Input for this task:
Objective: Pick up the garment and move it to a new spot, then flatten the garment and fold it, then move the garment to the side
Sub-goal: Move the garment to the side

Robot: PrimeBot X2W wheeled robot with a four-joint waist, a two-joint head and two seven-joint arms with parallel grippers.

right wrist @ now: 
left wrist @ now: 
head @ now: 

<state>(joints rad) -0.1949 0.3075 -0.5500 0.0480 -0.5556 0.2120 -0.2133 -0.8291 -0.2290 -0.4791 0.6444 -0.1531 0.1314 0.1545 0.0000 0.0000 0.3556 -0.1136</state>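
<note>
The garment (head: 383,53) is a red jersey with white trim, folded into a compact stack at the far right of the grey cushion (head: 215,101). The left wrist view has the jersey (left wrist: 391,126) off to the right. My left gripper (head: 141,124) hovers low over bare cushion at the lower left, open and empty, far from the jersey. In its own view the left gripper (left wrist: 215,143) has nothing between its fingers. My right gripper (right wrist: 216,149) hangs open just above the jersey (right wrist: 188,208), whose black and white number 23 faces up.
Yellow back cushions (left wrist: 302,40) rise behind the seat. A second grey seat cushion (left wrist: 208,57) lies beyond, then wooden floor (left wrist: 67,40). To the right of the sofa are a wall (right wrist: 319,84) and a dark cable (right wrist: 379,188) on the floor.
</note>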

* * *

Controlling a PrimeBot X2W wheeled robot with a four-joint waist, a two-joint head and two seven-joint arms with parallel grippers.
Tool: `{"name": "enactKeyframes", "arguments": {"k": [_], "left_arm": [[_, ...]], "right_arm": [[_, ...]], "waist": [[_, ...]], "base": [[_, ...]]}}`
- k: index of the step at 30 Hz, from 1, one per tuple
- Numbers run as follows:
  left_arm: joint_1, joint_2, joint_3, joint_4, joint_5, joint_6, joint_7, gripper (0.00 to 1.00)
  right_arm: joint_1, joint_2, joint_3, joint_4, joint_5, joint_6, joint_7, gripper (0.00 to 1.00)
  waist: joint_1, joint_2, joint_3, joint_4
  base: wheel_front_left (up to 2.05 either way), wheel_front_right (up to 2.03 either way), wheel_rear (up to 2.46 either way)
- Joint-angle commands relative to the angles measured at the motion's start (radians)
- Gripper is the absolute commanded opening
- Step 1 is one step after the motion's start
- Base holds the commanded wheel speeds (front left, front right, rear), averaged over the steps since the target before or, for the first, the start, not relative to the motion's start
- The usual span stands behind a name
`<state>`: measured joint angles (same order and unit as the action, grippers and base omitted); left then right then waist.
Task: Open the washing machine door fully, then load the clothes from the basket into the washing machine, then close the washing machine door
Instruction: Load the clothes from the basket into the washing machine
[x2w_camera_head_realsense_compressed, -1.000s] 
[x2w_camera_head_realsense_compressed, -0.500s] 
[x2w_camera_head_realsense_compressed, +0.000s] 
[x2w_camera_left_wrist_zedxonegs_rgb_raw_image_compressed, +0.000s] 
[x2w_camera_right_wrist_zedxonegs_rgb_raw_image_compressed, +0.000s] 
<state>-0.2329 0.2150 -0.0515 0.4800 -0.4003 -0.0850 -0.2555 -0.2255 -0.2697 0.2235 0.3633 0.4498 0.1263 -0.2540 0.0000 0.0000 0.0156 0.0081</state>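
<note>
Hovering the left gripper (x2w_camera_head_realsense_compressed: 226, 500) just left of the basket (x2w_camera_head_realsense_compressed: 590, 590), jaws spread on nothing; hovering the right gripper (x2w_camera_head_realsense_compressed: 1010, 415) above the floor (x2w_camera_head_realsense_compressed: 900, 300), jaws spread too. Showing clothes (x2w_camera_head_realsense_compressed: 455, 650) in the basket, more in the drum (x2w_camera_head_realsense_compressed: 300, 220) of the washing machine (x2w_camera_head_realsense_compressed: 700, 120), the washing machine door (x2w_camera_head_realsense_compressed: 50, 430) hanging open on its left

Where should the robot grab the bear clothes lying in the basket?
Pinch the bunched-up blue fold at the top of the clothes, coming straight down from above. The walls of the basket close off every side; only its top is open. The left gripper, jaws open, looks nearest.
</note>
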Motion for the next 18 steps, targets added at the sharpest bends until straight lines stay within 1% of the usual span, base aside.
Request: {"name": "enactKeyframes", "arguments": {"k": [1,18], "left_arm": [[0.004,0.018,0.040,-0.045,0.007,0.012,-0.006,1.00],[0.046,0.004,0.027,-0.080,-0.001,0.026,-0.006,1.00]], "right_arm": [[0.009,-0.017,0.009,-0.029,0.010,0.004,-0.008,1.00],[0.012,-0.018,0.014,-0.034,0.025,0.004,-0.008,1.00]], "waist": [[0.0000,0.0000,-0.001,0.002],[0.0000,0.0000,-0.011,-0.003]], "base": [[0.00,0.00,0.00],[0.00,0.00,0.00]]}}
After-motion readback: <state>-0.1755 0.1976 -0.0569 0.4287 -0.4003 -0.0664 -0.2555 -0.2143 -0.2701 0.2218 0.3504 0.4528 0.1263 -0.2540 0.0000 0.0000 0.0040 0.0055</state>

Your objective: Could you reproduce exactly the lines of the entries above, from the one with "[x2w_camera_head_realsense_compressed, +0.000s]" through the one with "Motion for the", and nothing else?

Exercise solution:
[x2w_camera_head_realsense_compressed, +0.000s] 
[x2w_camera_left_wrist_zedxonegs_rgb_raw_image_compressed, +0.000s] 
[x2w_camera_right_wrist_zedxonegs_rgb_raw_image_compressed, +0.000s] 
<state>-0.2329 0.2150 -0.0515 0.4800 -0.4003 -0.0850 -0.2555 -0.2255 -0.2697 0.2235 0.3633 0.4498 0.1263 -0.2540 0.0000 0.0000 0.0156 0.0081</state>
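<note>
Hovering the left gripper (x2w_camera_head_realsense_compressed: 226, 500) just left of the basket (x2w_camera_head_realsense_compressed: 590, 590), jaws spread on nothing; hovering the right gripper (x2w_camera_head_realsense_compressed: 1010, 415) above the floor (x2w_camera_head_realsense_compressed: 900, 300), jaws spread too. Showing clothes (x2w_camera_head_realsense_compressed: 455, 650) in the basket, more in the drum (x2w_camera_head_realsense_compressed: 300, 220) of the washing machine (x2w_camera_head_realsense_compressed: 700, 120), the washing machine door (x2w_camera_head_realsense_compressed: 50, 430) hanging open on its left

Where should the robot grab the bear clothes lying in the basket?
Pinch the bunched-up blue fold at the top of the clothes, coming straight down from above. The walls of the basket close off every side; only its top is open. The left gripper, jaws open, looks nearest.
</note>
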Motion for the next 18 steps, targets added at the sharpest bends until straight lines stay within 1% of the usual span, base aside.

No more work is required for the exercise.